Today we'll look at K% for hitters, as seven Astros have reached 60 PA and another four are between 50 and 60.

 2013 K% 2014 K% Difference Career MLB Average During Career Altuve 12.7% 7.8% -4.9% 11.9% 19.5% Dominguez 16.3% 20.2% 3.9% 16.6% 19.5% Fowler 21.3% 22.3% 1.0% 22.3% 18.8% Carter 36.2% 35.9% -0.3% 34.8% 19.3% Castro 26.5% 27.8% 1.3% 23.5% 19.3% Villar 29.5% 28.2% -1.3% 29.1% 20.0% Presley 20.0% 19.1% -0.9% 19.3% 19.3% Krauss 30.8% 30.5% -0.3% 30.7% 20.0% Grossman 24.3% 30.9% 6.6% 25.4% 20.0% Springer 27.3% 28.3% 1.0% 28.3% 20.8% Guzman 24.8% 33.3% 8.5% 21.7% 19.0%
I threw career and MLB average rates in there for context. Also, since there's no history at the major league level, Springer's 2013 is from the minors. As we can see, most everyone is around 1% of last season and pretty close to their career average, with a few exceptions.

Altuve stands out for very positive reasons. He's cut way back on swings on pitches outside the zone this season, which is good as he's seeing fewer first-pitch strikes. Getting ahead in the count early is forcing pitchers to throw more hittable pitches in the zone.

Dominguez is on the other side of the pendulum. He's swinging at more pitches outside the zone, fewer pitches inside the zone, and making less contact on any of them. He's seeing a high percentage of first pitch strikes, getting behind early, and hasn't been able to make adjustments during the at bat.

Grossman is particularly worrisome. After seeming to figure things out after rejoining the club in July last season, he's seemingly gotten very passive. He's swinging at fewer pitches, and making less contact when he does swing. It was often noted after his return last year that he was more aggressive at the plate; it would seem that his struggles again relate to being too passive.

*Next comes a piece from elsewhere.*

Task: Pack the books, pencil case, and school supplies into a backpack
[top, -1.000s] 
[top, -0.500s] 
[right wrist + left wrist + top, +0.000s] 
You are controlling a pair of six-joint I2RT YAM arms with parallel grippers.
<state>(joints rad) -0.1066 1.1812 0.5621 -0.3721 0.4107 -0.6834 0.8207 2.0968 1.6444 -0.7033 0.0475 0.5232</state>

Which leaves us with Guzman. Guzman's K% has gone up every season he's been in the big leagues. This season his contact rate is actually up, but he's swinging at far fewer pitches, particularly in the zone. Opposing pitchers have already clued into this, and they're pumping 71% strikes in on the first pitch, putting Guzman behind from the get-go.